Opioid addiction and grief are synonomous. Since 1999, there have been 450,000 opioid prescription medication related deaths. In 2017, In my experience, more times than not, opioid addiction begins with being prescribed painkillers, such as Vicodin, Percocet, Oxycontin, and Oxycodone.
My own observations of opiate and opioid addiction are correct. The National Institute of Drug Abuse (NIDA) reports, “80 percent of people who used heroin first misused prescription opioids.” (NIDA, 2020).
The story of Kim’s mother is an example of the dangers long term use can cause. Not everyone who dies from opiate or opioid use dies from heroin use. Opioid pain medications are not intended for long term use, and they are always highly addictive, no matter what walk of life you are from.
People who die from addiction have families who love them, and contrary to popular belief, they also love their families. Their families not only grieve the loss of their loved ones, but must find ways to cope with the pain and suffering they knew nothing about until their lives are gone.
The National Institute on Drug Abuse has further information on opioid pain medication and I encourage you to take the time to become educated not only for your loved ones, but for yourself. Unfortunately, a simple trip to the dentist and receiving a prescription for opioid pain medications can quickly spiral out of control and result in disastrous consequences, including death.
Grieving loved ones is difficult, and when you are grieving an opioid addicted parent, there are exceptional challenges to overcome. However, there is hope. It takes time to heal not only from your loss, but also traumas that you have experienced as a result of your loved one’s addiction.
Related article: Guest Post: The Trauma Egg
I encourage anyone who has a family or friend who is struggling with substance use to not only seek help for the addicted individual, but to seek help for yourselves.

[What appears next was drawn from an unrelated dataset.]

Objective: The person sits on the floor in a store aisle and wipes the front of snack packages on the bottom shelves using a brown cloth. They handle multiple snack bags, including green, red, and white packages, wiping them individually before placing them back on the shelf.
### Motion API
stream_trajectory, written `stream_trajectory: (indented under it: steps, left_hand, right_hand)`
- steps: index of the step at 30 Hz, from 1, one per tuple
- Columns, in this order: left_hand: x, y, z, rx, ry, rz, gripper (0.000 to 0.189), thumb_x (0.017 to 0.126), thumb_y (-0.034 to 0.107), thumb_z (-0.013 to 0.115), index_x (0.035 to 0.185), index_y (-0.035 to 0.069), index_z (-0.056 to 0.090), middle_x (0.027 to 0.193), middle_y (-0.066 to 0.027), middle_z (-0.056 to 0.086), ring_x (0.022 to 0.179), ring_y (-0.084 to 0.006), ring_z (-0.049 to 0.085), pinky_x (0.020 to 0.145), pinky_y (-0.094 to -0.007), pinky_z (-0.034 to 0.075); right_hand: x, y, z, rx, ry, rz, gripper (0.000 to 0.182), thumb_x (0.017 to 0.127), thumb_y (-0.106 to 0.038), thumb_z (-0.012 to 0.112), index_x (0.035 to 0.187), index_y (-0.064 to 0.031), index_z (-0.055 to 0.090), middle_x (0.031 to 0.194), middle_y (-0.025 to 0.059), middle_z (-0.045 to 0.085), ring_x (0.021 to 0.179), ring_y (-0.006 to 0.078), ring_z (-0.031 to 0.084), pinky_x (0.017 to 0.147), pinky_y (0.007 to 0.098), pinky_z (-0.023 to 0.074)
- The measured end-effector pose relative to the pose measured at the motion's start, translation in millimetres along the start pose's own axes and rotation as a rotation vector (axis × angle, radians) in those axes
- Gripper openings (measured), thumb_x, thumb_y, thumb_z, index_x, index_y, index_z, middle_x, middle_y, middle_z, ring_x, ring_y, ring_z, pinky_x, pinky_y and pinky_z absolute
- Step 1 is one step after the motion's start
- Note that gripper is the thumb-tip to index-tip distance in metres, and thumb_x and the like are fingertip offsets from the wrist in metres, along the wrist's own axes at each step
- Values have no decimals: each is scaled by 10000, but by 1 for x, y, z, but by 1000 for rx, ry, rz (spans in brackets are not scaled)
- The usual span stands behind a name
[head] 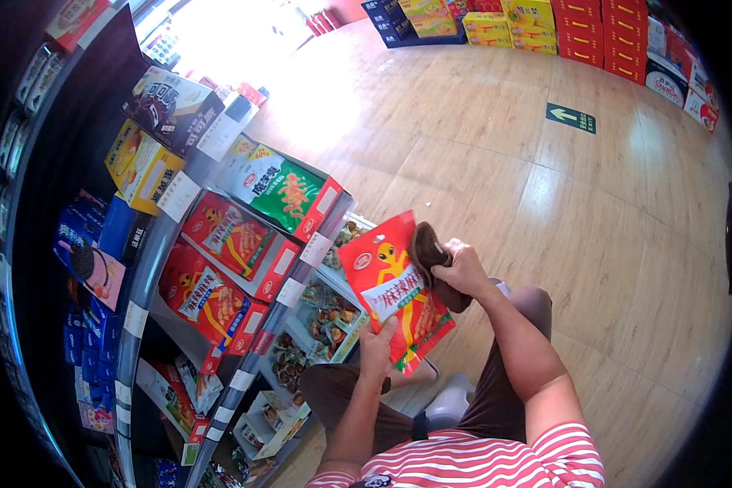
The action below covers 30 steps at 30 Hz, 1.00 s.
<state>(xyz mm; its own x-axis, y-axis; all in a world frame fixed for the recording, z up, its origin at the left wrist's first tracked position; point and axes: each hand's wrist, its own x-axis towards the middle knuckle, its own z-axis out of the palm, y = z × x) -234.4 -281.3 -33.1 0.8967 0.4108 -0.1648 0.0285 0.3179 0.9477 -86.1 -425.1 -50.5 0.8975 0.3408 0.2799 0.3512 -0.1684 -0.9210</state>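
Observation:
My left hand (pixel 377 348) pinches the lower left edge of a red snack bag (pixel 375 259), which bears writing and a yellow cartoon figure. In my right hand (pixel 462 268) is a bunched dark brown cloth (pixel 426 241); it lies against the bag's right side and hides part of it. The bag is held tilted above my knees, beside the store shelf. Closest to it on the shelf are an open box of similar red snack bags (pixel 229 235) and, below, white bins of small wrapped snacks (pixel 326 317).
Left of me, the shelf's price-label rail (pixel 291 291) runs along its front. A green-and-white snack box (pixel 274 183) and a yellow carton (pixel 140 168) stand on it. Stacked red cartons (pixel 579 36) line the far side. A floor exit sign (pixel 570 118) marks the wood-look floor.

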Motion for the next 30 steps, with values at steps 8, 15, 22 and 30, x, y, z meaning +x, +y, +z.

Grief and Opioid Addiction Resources
How to Find a Therapist for Anxiety and Depression – everything you need to know about finding the right therapist. Although this article’s title indicates anxiety and depression specifically, the process is the same when seeking a therapist for any kind of problem.
Substance Abuse and Mental Health Services Administration – the federal governing agency for substance use and mental health. This agency has a treatment locator, and a plethora of educational resources about addiction and mental health. In 2015, SAMSHA awarded most states grant funding for opioid addiction and they are extremely proactive in addressing the opioid epidemic. I was involved in this process for the county agency I worked for from 2014-2015 and encourage anyone to go to their website to learn more about addiction so we can end the stigma surrounding this disease.

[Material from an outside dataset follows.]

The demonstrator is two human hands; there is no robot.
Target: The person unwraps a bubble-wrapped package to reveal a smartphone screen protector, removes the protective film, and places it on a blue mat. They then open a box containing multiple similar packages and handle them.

AlAnon – 12 step support groups for family and friends of individuals with addiction
Narcotics Anonymous – 12 step support groups for individuals who believe they have an addiction to narcotics
Celebrate Recovery – a God-centered support group for individuals in need of support to cope with various life issues, not just addiction
SMART Recovery – a peer run, non-12 step, cognitive behavioral based support group for individuals in addiction recovery
National Suicide Prevention Hotline – a 24 hour hotline for individuals in need of guidance for suicide related issues
Local churches, pastors, or other spiritual leaders – can offer confidential spiritual guidance and support
Local county Department of Health and Human Services – depending upon the state and county, offers addiction and mental health services.
Recommended reading for grief and opioid addiction
I would like to take this time to thank Kimberly for her courage and vulnerability and for sharing her personal story. I am beyond grateful to have had this opportunity to publish her story on my website.
Please share any comments or questions below. We appreciate you.
This post is dedicated to the memory of all of the lives that have been lost due to opioid and opiate addiction. May you rest in peace with dignity.